§ **BRIEF**
Character for character, write out the data below.

§ **COLLECTED DATA**
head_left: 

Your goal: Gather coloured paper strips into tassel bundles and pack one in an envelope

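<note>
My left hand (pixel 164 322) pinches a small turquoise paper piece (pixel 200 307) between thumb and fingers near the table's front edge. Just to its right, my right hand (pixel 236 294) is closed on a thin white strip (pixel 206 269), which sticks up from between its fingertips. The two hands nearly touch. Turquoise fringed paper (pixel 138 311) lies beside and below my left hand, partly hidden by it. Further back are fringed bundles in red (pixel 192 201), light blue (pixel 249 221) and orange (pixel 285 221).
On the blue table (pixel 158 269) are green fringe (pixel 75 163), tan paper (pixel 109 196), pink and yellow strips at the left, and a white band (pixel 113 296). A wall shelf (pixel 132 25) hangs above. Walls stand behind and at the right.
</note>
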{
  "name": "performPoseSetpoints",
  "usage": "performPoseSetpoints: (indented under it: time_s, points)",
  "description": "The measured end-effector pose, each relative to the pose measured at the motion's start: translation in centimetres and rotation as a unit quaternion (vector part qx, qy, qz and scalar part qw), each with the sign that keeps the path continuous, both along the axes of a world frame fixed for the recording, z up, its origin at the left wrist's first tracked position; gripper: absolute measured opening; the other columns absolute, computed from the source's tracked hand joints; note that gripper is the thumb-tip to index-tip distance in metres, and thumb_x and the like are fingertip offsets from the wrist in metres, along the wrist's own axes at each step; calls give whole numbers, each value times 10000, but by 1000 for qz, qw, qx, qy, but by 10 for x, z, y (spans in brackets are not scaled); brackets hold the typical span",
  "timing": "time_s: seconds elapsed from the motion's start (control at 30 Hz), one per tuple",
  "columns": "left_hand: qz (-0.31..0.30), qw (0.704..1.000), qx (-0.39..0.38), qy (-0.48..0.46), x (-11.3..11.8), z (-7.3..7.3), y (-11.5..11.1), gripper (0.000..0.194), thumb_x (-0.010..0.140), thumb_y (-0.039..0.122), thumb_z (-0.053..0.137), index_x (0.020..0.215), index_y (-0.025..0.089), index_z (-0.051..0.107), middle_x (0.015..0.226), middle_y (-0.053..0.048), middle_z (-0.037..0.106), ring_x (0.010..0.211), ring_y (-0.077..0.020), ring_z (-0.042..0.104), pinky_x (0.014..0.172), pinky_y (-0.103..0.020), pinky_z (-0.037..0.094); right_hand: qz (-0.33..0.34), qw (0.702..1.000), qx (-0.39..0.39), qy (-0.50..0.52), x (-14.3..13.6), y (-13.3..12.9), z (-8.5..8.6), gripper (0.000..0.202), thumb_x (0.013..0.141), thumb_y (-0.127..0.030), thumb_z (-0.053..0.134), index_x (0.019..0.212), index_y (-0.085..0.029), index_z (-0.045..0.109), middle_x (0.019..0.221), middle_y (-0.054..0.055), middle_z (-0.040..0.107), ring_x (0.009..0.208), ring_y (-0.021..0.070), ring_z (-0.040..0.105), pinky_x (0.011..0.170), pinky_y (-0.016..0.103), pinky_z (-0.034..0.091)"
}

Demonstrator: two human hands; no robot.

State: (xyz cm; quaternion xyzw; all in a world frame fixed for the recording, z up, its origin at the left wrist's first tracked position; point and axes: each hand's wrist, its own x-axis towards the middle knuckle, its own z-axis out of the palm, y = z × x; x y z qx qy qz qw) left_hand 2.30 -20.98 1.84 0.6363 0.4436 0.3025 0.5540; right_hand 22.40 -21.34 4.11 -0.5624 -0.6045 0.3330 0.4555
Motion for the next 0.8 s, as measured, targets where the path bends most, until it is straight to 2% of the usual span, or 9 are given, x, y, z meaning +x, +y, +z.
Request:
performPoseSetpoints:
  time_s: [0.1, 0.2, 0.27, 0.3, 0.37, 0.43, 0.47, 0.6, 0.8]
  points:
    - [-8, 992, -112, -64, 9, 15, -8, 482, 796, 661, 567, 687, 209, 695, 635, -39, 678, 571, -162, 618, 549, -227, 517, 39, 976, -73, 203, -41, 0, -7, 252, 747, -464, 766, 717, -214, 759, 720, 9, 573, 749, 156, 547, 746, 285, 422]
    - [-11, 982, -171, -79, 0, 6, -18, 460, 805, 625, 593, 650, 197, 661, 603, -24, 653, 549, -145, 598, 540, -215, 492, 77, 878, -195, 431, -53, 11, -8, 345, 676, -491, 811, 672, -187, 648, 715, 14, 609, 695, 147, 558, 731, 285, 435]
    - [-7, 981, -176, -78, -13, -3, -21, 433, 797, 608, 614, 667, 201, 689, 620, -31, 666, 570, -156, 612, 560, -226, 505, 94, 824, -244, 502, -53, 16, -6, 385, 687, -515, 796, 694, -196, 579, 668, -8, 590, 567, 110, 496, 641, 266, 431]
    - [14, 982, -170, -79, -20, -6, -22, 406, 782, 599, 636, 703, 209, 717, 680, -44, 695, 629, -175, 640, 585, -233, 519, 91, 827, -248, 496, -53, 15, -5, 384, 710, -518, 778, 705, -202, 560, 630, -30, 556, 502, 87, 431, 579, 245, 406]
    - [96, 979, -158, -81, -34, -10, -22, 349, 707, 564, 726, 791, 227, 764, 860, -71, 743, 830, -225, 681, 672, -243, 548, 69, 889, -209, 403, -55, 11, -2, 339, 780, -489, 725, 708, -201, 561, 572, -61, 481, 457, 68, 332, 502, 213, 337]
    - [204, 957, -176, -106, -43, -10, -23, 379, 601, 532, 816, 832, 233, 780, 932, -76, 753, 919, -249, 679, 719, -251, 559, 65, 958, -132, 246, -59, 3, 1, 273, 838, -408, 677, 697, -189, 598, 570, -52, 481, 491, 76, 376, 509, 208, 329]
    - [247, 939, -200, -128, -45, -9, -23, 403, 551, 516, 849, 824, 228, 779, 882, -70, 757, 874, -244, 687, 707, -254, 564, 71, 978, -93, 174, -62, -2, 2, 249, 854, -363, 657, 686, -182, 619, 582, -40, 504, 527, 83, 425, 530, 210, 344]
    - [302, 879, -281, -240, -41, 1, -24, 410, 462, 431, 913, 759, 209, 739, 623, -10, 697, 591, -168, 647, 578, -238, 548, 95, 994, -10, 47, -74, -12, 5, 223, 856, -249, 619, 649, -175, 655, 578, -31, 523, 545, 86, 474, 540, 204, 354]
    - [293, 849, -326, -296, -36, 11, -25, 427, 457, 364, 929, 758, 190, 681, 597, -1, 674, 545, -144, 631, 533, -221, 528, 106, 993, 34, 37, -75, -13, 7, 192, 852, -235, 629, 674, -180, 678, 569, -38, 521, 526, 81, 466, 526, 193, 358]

§ **WRITTEN RESPONSE**
head_left: 

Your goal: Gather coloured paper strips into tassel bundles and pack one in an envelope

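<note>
My left hand (pixel 164 322) pinches a small turquoise paper piece (pixel 200 307) between thumb and fingers near the table's front edge. Just to its right, my right hand (pixel 236 294) is closed on a thin white strip (pixel 206 269), which sticks up from between its fingertips. The two hands nearly touch. Turquoise fringed paper (pixel 138 311) lies beside and below my left hand, partly hidden by it. Further back are fringed bundles in red (pixel 192 201), light blue (pixel 249 221) and orange (pixel 285 221).
On the blue table (pixel 158 269) are green fringe (pixel 75 163), tan paper (pixel 109 196), pink and yellow strips at the left, and a white band (pixel 113 296). A wall shelf (pixel 132 25) hangs above. Walls stand behind and at the right.
</note>
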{
  "name": "performPoseSetpoints",
  "usage": "performPoseSetpoints: (indented under it: time_s, points)",
  "description": "The measured end-effector pose, each relative to the pose measured at the motion's start: translation in centimetres and rotation as a unit quaternion (vector part qx, qy, qz and scalar part qw), each with the sign that keeps the path continuous, both along the axes of a world frame fixed for the recording, z up, its origin at the left wrist's first tracked position; gripper: absolute measured opening; the other columns absolute, computed from the source's tracked hand joints; note that gripper is the thumb-tip to index-tip distance in metres, and thumb_x and the like are fingertip offsets from the wrist in metres, along the wrist's own axes at each step; calls give whole numbers, each value times 10000, but by 1000 for qz, qw, qx, qy, but by 10 for x, z, y (spans in brackets are not scaled); brackets hold the typical span",
  "timing": "time_s: seconds elapsed from the motion's start (control at 30 Hz), one per tuple",
  "columns": "left_hand: qz (-0.31..0.30), qw (0.704..1.000), qx (-0.39..0.38), qy (-0.48..0.46), x (-11.3..11.8), z (-7.3..7.3), y (-11.5..11.1), gripper (0.000..0.194), thumb_x (-0.010..0.140), thumb_y (-0.039..0.122), thumb_z (-0.053..0.137), index_x (0.020..0.215), index_y (-0.025..0.089), index_z (-0.051..0.107), middle_x (0.015..0.226), middle_y (-0.053..0.048), middle_z (-0.037..0.106), ring_x (0.010..0.211), ring_y (-0.077..0.020), ring_z (-0.042..0.104), pinky_x (0.014..0.172), pinky_y (-0.103..0.020), pinky_z (-0.037..0.094); right_hand: qz (-0.33..0.34), qw (0.702..1.000), qx (-0.39..0.39), qy (-0.50..0.52), x (-14.3..13.6), y (-13.3..12.9), z (-8.5..8.6), gripper (0.000..0.202), thumb_x (0.013..0.141), thumb_y (-0.127..0.030), thumb_z (-0.053..0.134), index_x (0.019..0.212), index_y (-0.085..0.029), index_z (-0.045..0.109), middle_x (0.019..0.221), middle_y (-0.054..0.055), middle_z (-0.040..0.107), ring_x (0.009..0.208), ring_y (-0.021..0.070), ring_z (-0.040..0.105), pinky_x (0.011..0.170), pinky_y (-0.016..0.103), pinky_z (-0.034..0.091)"
}

Demonstrator: two human hands; no robot.

State: (xyz cm; quaternion xyzw; all in a world frame fixed for the recording, z up, its origin at the left wrist's first tracked position; point and axes: each hand's wrist, its own x-axis towards the middle knuckle, its own z-axis out of the palm, y = z × x; x y z qx qy qz qw) left_hand 2.30 -20.98 1.84 0.6363 0.4436 0.3025 0.5540; right_hand 22.40 -21.34 4.11 -0.5624 -0.6045 0.3330 0.4555
Motion for the next 0.8 s, as measured, targets where the path bends most, until it is straight to 2% of the usual span, or 9 are given, x, y, z meaning +x, +y, +z.
Request:
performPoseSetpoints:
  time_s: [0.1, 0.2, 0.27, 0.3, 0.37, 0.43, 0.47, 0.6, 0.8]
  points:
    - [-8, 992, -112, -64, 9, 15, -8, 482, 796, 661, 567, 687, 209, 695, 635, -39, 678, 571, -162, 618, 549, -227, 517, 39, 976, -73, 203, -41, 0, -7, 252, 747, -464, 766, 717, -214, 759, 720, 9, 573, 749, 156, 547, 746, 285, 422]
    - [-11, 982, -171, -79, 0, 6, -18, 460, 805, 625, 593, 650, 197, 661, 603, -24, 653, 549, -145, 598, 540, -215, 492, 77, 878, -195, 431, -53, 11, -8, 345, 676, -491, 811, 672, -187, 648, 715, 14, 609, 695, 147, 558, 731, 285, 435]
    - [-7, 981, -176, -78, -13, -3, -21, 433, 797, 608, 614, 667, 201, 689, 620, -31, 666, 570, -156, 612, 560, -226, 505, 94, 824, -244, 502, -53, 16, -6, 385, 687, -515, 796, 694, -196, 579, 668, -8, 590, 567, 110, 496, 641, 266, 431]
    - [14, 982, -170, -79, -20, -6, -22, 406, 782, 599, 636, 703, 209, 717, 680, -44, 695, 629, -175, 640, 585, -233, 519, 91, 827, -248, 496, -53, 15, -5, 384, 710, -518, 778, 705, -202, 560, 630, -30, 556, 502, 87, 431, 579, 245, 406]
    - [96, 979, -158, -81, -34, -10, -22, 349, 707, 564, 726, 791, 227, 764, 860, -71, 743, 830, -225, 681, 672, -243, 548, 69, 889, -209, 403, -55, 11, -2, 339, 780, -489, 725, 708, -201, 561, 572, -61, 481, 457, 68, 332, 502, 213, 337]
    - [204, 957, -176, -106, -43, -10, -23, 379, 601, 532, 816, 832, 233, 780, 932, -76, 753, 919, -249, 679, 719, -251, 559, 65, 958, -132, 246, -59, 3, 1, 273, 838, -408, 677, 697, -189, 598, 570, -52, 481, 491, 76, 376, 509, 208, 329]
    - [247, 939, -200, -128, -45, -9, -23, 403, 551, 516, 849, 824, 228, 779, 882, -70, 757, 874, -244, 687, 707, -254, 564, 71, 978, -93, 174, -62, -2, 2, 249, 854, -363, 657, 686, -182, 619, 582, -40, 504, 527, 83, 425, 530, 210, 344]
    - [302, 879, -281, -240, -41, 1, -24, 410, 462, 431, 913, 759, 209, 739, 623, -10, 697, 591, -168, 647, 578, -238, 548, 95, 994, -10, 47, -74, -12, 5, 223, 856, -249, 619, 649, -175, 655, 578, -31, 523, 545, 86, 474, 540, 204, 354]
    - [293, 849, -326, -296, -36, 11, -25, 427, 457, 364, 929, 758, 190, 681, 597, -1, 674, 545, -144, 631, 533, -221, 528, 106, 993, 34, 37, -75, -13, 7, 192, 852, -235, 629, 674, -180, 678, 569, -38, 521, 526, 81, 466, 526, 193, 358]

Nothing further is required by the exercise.